Certo è il “Giorno del Ricordo”, per portare all’attenzione la tragedia delle foibe con le numerose vittime di quella carneficina avvenuta durante la seconda guerra mondiale e negli anni successivi.
Ma non è per questo che scrivo: mi riferisco alla notte del 10 febbraio 2013 che, credo, sia stata una notte mistica di questo secolo.
Nel silenzio e nel buio del Palazzo Apostolico in Vaticano, Benedetto XVI era nella consolazione dello Spirito Santo. Il giorno successivo avrebbe dato le impensabili dimissioni dal suo servizio petrino, in un latino che i cardinali presenti non compresero (qualcuno era pure abbioccato). Sappiamo tutto di quello che accadde dopo che la giornalista dell’Ansa Giovanna Chirri, captando il significato di quelle parole, lanciò al mondo l’informazione. ,
Ma la sera prima? Una sera come le altre a Roma, tra la sonnolenza di una città e il buio che imperversava sulla Chiesa. Eppure quella notte nel mistero di una coscienza cristallina del Papa tedesco c’era l’abbraccio di lui con la santa Trinità.
Mentre tutti dormivano e niente trapelava (caso più unico che raro!) un uomo di Dio, chiamato qualche anno prima ad essere successore di Pietro e segnato da una sofferenza che non possiamo augurare a nessuno, lascia il suo incarico.
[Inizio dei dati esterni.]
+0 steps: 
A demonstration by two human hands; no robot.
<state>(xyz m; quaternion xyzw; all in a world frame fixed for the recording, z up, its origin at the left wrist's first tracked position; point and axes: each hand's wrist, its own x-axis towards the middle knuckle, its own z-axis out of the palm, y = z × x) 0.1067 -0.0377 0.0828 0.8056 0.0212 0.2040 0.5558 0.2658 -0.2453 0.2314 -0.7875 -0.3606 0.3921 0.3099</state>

Mai nessuno era giunto a tanto, mai si pensava ad un gesto di tale levatura. Fu necessario un Papa fine teologo, un uomo segnato dallo Spirito Santo, un discepolo disposto a obbedire ad un Maestro che gli parlava. Questo credo sia stato quella notte: da brivido dello Spirito!
E allora sia il 10 febbraio una data importante nel cuore dei credenti.
Pregherò per lui, lo sentirò vicino nella Messa, ricordando il suo nome insieme a quello del successore Francesco. Credo che anche lui sarà collegato, nel filo dello Spirito, con tutte le eucaristie del mondo. E che Dio ti benedica, caro Joseph!